Brief:
Among the entries that follow, how many lines contain the string "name"? Write the number alone.

Data in this exercise:
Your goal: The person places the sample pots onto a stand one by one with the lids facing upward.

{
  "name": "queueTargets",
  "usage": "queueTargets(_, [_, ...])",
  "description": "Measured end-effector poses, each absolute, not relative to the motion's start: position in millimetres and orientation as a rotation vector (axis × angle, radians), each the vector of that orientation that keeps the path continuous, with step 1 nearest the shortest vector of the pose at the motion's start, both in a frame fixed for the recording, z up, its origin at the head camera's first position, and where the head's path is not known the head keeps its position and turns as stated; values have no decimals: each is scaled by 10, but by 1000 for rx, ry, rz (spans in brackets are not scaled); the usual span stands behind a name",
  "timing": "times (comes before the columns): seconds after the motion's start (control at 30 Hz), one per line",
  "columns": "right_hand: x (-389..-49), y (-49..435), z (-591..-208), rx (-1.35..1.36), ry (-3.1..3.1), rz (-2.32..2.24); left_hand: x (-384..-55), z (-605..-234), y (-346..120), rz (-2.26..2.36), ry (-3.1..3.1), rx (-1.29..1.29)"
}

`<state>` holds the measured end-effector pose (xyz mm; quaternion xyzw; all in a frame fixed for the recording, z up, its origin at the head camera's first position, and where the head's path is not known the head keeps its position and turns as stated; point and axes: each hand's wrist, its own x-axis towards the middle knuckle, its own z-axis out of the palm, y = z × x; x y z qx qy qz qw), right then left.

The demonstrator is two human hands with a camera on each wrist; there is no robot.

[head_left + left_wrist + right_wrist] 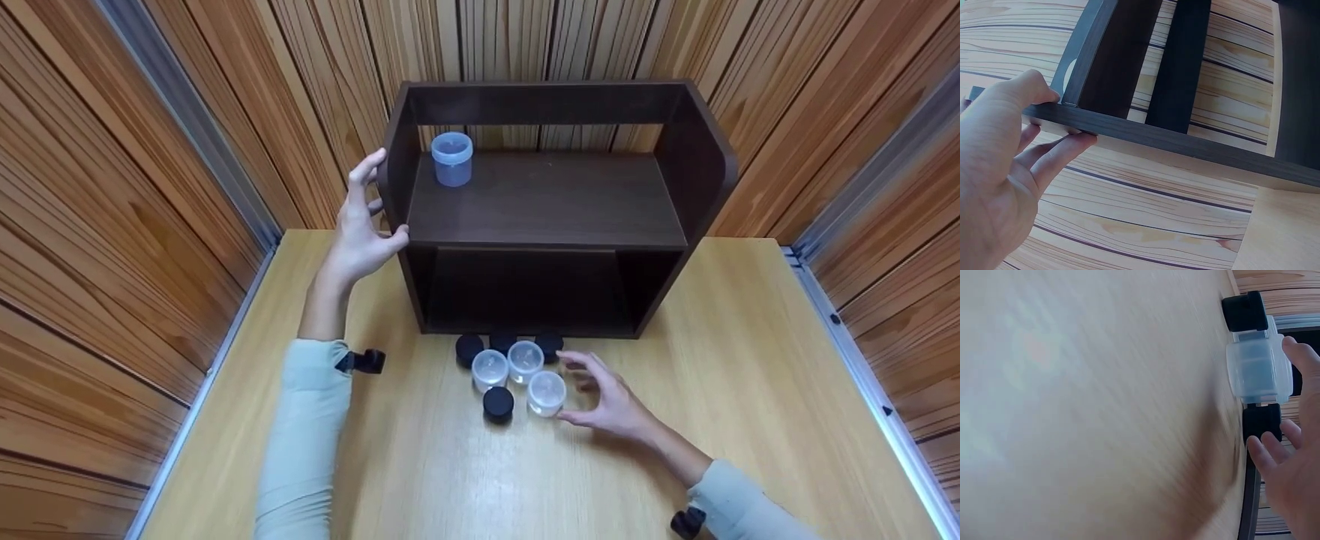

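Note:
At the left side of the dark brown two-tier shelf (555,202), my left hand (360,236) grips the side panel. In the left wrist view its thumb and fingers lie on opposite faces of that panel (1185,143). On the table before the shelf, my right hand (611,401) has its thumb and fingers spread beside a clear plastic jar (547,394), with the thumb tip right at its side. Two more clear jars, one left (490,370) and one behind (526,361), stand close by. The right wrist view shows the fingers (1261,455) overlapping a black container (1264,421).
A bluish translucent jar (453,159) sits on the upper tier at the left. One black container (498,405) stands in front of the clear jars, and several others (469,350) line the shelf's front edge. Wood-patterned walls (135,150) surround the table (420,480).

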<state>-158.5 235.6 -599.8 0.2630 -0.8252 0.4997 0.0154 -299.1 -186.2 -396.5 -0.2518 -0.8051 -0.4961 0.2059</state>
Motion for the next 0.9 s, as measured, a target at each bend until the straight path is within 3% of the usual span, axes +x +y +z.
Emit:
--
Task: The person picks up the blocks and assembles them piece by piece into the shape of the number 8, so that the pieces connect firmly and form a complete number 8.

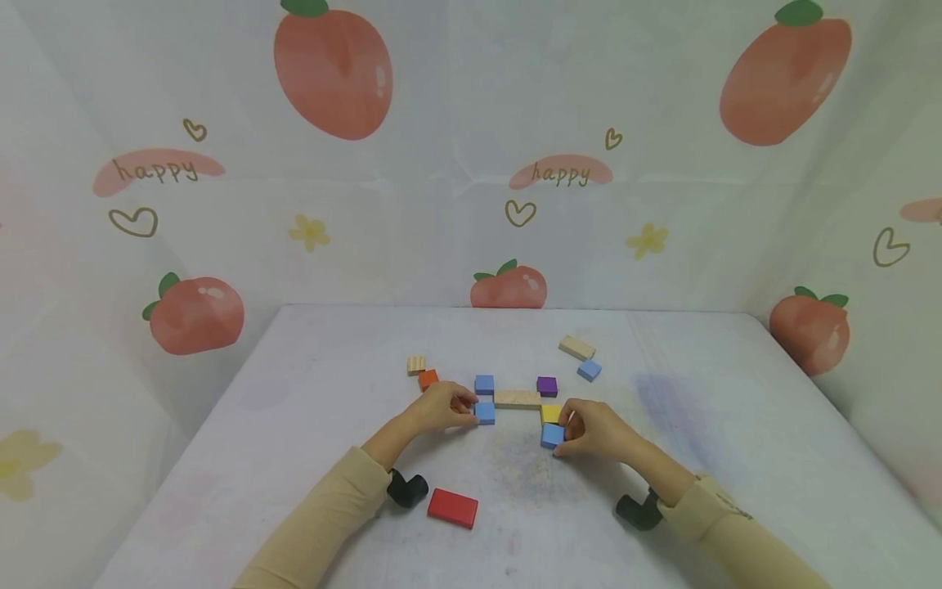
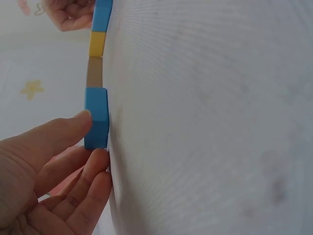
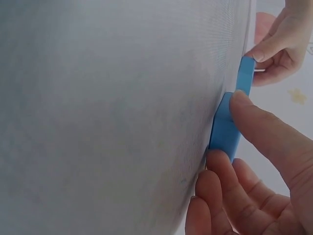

Solution for this task:
2